━━ GIVEN INFORMATION

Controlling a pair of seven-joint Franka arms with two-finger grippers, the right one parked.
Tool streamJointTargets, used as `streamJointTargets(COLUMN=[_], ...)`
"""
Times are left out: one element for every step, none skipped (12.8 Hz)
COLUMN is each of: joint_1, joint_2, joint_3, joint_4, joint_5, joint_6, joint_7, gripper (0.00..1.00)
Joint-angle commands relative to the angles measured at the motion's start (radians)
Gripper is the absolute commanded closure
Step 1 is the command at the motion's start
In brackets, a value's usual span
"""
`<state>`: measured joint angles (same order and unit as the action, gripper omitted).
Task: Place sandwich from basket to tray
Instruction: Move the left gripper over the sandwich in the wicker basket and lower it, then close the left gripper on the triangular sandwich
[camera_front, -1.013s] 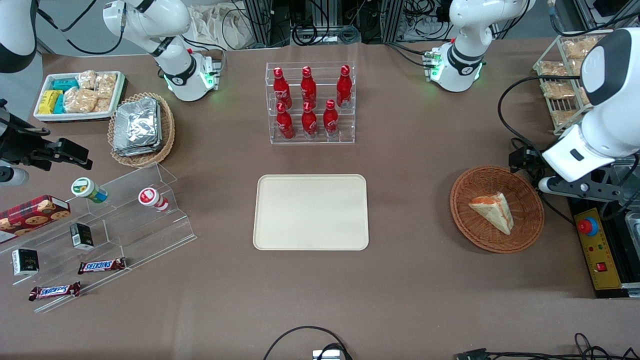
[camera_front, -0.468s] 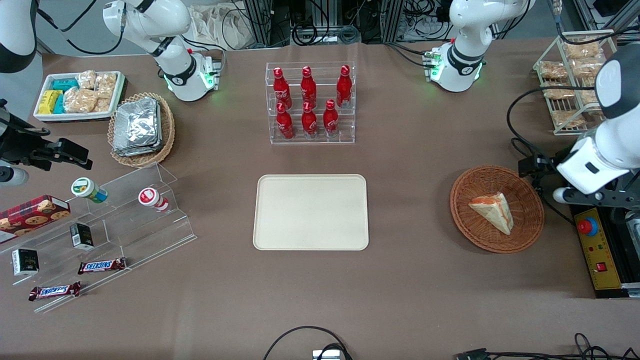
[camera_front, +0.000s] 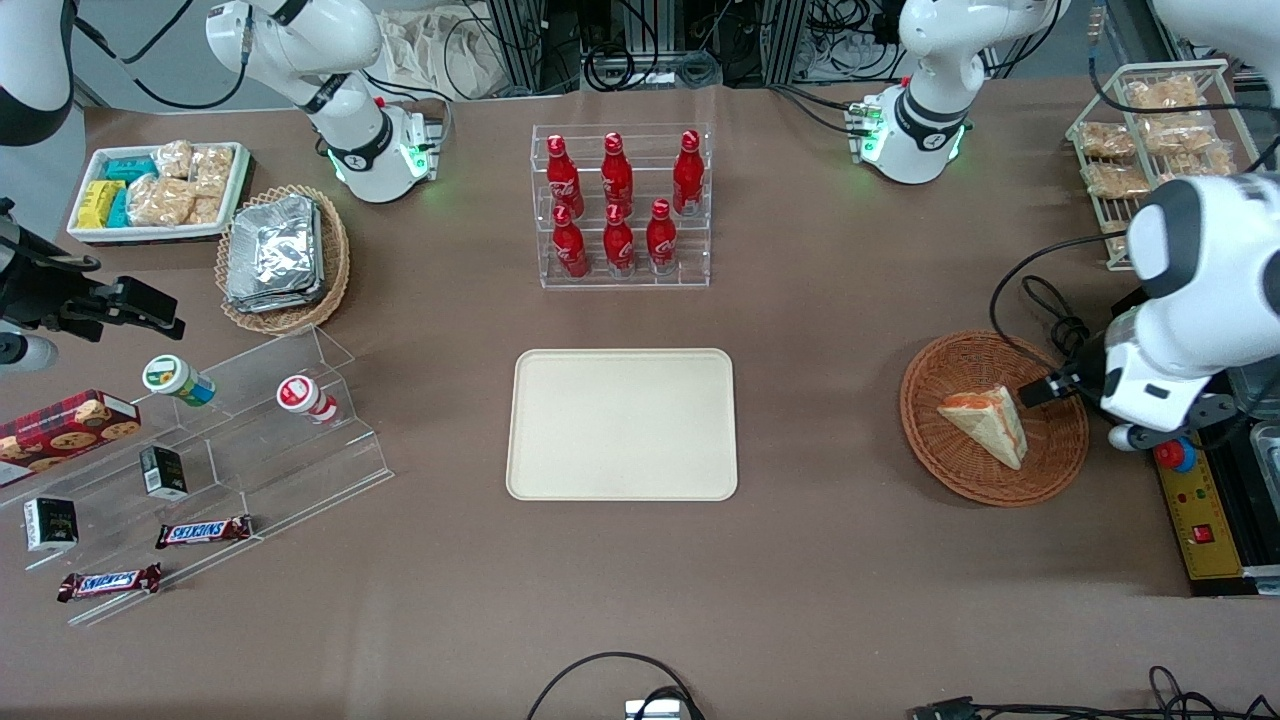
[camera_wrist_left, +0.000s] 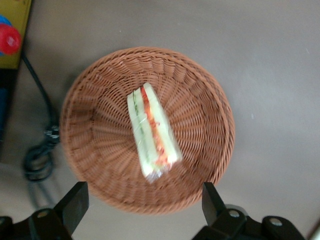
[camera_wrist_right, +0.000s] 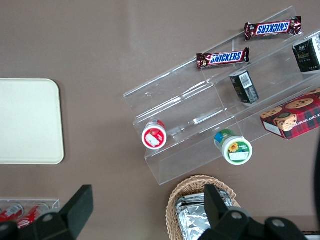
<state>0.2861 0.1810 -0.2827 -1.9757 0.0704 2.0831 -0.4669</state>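
The sandwich (camera_front: 985, 425) is a pale bread wedge with orange-red and green filling, lying in the round reddish-brown wicker basket (camera_front: 925, 440) toward the working arm's end of the table. In the left wrist view the sandwich (camera_wrist_left: 152, 132) lies in the middle of the basket (camera_wrist_left: 100, 90). My gripper (camera_front: 1045, 390) hovers over the basket's rim, beside the sandwich and above it. In the wrist view the gripper (camera_wrist_left: 142, 205) is open wide, with nothing between its fingers (camera_wrist_left: 75, 205). The cream tray (camera_front: 620, 425) lies bare at the table's middle, also seen as the tray (camera_wrist_right: 25, 120) in the right wrist view.
A clear rack of red bottles (camera_front: 620, 205) stands farther from the camera than the tray. Beside the basket lie a yellow control box with a red button (camera_front: 1178, 455) and black cable (camera_wrist_left: 40, 150). A wire rack of snack bags (camera_front: 1150, 140) stands above these.
My arm has swung in from the table's edge toward the basket. The gripper now hangs over the basket's rim. The sandwich and tray have not moved.
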Motion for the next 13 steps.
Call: streamJointTargets(joint_1=[0.004,0.004,0.01,0.022,0.022,0.025,0.028,0.03,0.028,0.027,0.022,0.021,0.021], joint_2=[-0.017,-0.008,0.02,0.056,0.075,0.078,0.089,0.115,0.133,0.143,0.147,0.155,0.163], joint_3=[-0.004,-0.004,-0.003,-0.004,-0.003,-0.003,-0.003,-0.001,0.008,0.008,0.008,0.008,0.008], joint_4=[-0.121,-0.158,-0.172,-0.167,-0.169,-0.176,-0.187,-0.187,-0.189,-0.189,-0.187,-0.183,-0.178], joint_5=[0.006,0.003,0.003,0.003,0.005,0.005,0.005,0.005,0.005,0.005,0.005,0.005,0.006], joint_6=[0.142,0.196,0.245,0.276,0.29,0.294,0.299,0.317,0.348,0.356,0.356,0.356,0.356], joint_7=[-0.154,-0.188,-0.232,-0.28,-0.315,-0.323,-0.323,-0.325,-0.332,-0.344,-0.348,-0.349,-0.348], gripper=[0.0,0.0,0.0,0.0,0.0,0.0,0.0,0.0,0.0,0.0,0.2,0.5,0.81])
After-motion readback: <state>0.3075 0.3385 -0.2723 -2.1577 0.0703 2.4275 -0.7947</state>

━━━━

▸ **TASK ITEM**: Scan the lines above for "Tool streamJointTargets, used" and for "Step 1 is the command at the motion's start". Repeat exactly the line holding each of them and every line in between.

▸ **EXERCISE RESULT**:
Tool streamJointTargets, used as `streamJointTargets(COLUMN=[_], ...)`
"""
Times are left out: one element for every step, none skipped (12.8 Hz)
COLUMN is each of: joint_1, joint_2, joint_3, joint_4, joint_5, joint_6, joint_7, gripper (0.00..1.00)
Joint-angle commands relative to the angles measured at the motion's start (radians)
Gripper is the absolute commanded closure
Step 1 is the command at the motion's start

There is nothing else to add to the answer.